DATA |

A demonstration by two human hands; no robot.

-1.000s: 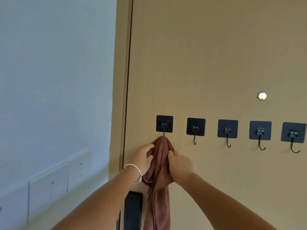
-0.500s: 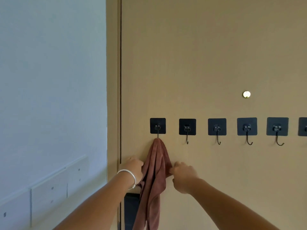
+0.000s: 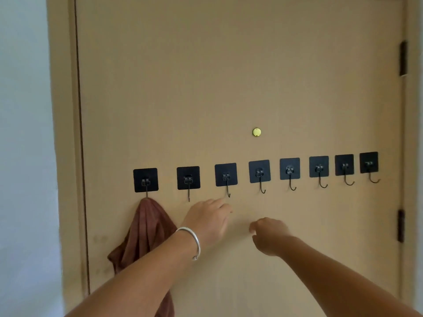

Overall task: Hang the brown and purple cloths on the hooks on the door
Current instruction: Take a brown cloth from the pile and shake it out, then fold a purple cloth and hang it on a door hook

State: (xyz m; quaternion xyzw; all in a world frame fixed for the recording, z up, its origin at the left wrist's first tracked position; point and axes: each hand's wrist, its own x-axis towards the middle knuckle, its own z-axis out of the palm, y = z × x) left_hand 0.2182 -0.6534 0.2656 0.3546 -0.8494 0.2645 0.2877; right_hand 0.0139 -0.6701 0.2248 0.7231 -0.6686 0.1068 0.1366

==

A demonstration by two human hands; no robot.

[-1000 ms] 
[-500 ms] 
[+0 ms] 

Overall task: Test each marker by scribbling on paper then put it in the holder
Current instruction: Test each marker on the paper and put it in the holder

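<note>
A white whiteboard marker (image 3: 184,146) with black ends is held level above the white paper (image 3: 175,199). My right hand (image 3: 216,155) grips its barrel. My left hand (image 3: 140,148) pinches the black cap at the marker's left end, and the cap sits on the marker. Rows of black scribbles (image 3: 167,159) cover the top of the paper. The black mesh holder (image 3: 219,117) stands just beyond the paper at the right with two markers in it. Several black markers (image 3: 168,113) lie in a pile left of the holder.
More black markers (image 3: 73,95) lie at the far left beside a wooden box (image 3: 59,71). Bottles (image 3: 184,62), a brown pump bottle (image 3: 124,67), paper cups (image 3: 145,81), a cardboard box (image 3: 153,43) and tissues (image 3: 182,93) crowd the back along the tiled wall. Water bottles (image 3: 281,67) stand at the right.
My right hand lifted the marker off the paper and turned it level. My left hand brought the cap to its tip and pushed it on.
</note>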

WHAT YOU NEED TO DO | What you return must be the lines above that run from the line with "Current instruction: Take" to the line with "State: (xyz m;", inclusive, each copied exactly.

SOLUTION |
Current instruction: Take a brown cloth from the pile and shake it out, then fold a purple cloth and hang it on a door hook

State: (xyz m; quaternion xyzw; all in a world frame fixed for the recording, z up, its origin at the left wrist's first tracked position; point and axes: each hand's wrist, its own x-axis towards the middle knuckle, its own z-axis out of the palm, y = z × x) left_hand 0.2182 -0.6534 0.2656 0.3546 -0.8494 0.2645 0.2877; right_hand 0.0139 -0.6701 0.2248 0.7231 -0.6686 0.1068 0.1366

The output is complete, and nothing more is needed.